■ Work instructions
Restate the listing exactly and in full.

::: Given data :::

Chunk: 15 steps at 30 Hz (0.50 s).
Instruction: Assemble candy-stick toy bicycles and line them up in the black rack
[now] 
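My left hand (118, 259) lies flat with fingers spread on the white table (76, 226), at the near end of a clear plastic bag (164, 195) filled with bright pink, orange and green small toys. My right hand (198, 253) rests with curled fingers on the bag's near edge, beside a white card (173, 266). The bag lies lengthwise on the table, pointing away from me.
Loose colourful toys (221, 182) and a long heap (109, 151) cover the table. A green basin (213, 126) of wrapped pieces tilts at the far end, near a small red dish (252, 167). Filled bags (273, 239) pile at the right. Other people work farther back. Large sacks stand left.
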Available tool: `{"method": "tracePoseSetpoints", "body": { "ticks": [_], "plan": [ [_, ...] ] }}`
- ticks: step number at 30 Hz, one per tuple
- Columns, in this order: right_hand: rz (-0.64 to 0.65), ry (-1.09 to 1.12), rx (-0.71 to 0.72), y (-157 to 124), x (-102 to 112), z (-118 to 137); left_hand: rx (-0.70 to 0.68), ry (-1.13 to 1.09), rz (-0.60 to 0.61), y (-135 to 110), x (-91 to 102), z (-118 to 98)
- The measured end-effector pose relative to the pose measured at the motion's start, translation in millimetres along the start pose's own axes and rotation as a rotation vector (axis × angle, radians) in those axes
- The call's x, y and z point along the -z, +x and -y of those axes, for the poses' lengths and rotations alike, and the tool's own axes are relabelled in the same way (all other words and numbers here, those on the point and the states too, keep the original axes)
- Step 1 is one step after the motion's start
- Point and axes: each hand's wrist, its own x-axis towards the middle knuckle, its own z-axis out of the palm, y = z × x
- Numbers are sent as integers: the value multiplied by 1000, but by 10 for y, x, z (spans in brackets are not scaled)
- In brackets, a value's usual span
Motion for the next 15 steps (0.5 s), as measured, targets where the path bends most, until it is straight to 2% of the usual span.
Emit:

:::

■ Answer to this problem
Chunk: 15 steps at 30 Hz (0.50 s).
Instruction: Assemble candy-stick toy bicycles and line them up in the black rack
[now] 
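My left hand (118, 259) lies flat with fingers spread on the white table (76, 226), at the near end of a clear plastic bag (164, 195) filled with bright pink, orange and green small toys. My right hand (198, 253) rests with curled fingers on the bag's near edge, beside a white card (173, 266). The bag lies lengthwise on the table, pointing away from me.
Loose colourful toys (221, 182) and a long heap (109, 151) cover the table. A green basin (213, 126) of wrapped pieces tilts at the far end, near a small red dish (252, 167). Filled bags (273, 239) pile at the right. Other people work farther back. Large sacks stand left.
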Available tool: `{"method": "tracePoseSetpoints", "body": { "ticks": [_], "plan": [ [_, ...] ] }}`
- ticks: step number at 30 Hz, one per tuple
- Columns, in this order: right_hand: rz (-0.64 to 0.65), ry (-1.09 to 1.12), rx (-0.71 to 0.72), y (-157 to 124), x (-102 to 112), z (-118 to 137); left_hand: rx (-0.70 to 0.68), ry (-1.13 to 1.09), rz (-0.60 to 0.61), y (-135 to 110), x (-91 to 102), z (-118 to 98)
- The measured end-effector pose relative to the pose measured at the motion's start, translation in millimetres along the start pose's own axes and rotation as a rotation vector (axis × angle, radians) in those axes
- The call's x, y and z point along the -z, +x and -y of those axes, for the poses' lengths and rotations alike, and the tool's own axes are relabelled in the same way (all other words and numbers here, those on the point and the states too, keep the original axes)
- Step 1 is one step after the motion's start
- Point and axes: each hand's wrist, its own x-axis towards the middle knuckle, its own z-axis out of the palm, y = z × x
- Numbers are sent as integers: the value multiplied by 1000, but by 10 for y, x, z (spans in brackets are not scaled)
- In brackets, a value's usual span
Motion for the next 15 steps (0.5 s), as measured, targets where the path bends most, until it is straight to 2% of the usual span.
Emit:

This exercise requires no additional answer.